Additionally, you may want to check out:
- this "How to change the title of an xterm" FAQ for other shells
- this "Prompt Magic" tip for a good reference of the escape sequences that work in bash.
- this Bash Prompt HOWTO for a reference on ANSI Color escape sequences.
Solution 2
Here's a version of the SSH bash script that I use which sets the remote server's title and command prompt without making any changes to the remote server.
my_ssh.sh:
#!/bin/bash
SETTP='MY_PROMPT="$HOSTNAME:$PWD\$ "'
SETTP="$SETTP;"'MY_TITLE="\[\e]0;$HOSTNAME:$PWD\a\]"'
SETTP="$SETTP;"'PS1="$MY_TITLE$MY_PROMPT"'
ssh -t $1@$2 "export PROMPT_COMMAND='eval '\\''$SETTP'\\'; bash --login"

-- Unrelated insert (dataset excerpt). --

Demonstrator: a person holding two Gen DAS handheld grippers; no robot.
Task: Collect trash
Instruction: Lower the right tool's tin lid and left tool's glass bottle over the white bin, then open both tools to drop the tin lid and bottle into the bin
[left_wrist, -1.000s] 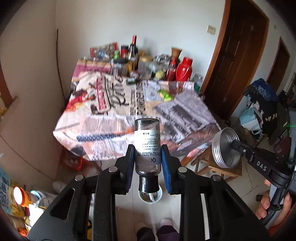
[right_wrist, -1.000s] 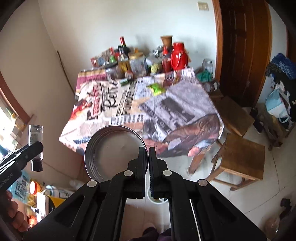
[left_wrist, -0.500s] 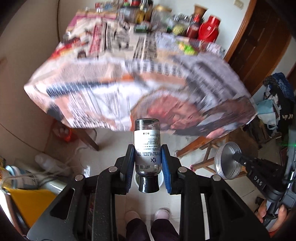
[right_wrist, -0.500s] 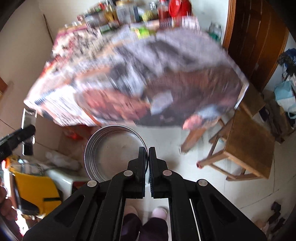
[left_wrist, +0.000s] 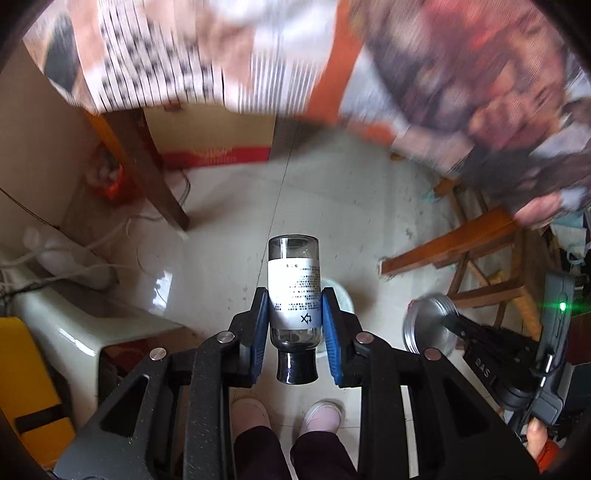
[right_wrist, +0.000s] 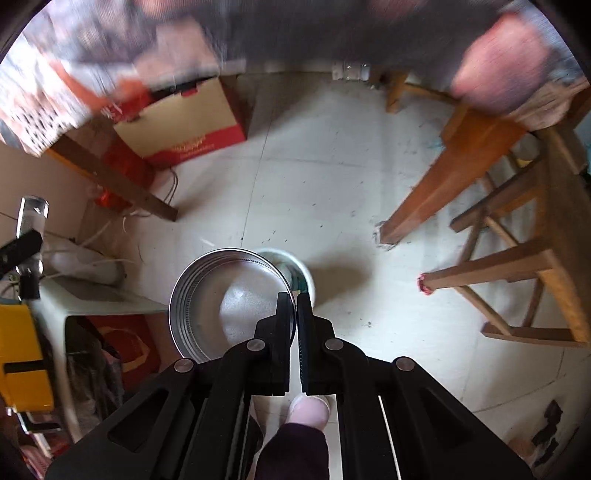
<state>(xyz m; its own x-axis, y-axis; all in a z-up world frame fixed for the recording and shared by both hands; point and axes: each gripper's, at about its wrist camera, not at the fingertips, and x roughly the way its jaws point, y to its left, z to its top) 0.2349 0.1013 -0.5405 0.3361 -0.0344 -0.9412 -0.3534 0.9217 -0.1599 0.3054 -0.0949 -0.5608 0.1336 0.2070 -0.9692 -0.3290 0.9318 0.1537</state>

You can invoke it by calling ./my_ssh.sh username hostname
Solution 3
The following works for me (probably only on gnome-terminal):
comp@home$ cat /usr/bin/ssh
#!/bin/bash
echo -ne "\033]0;${1}\007"
ssh_bkup "$@"
Where ssh_bkup command is just basic 'ssh' with a changed name, which is called right after the echo command changes the current terminal's title.
Naftuli Kay
Updated on September 18, 2022Comments
-
Naftuli Kay over 1 year
I'd like to set the terminal title to
user@host
so I can easily tell which machine I'm connected to from the window title. Is there a way to do this from SSH or from GNOME Terminal? -
Naftuli Kay almost 13 yearsSo do I need to set this on all of the servers I am connecting to or on my own local machine?
-
Gilles 'SO- stop being evil' almost 13 years@TKKocheran: You need to do this on every machine where you're running a shell. If you only want to do it for remote logins, put
\h
in that prompt only if$SSH_CLIENT
is non-empty. -
TrinitronX almost 13 years@TK : Yes, you will need to set this on all the servers you connect to. The PS1 variable is local to your current shell (even on a remote host), not the terminal program (ie: gnome-terminal).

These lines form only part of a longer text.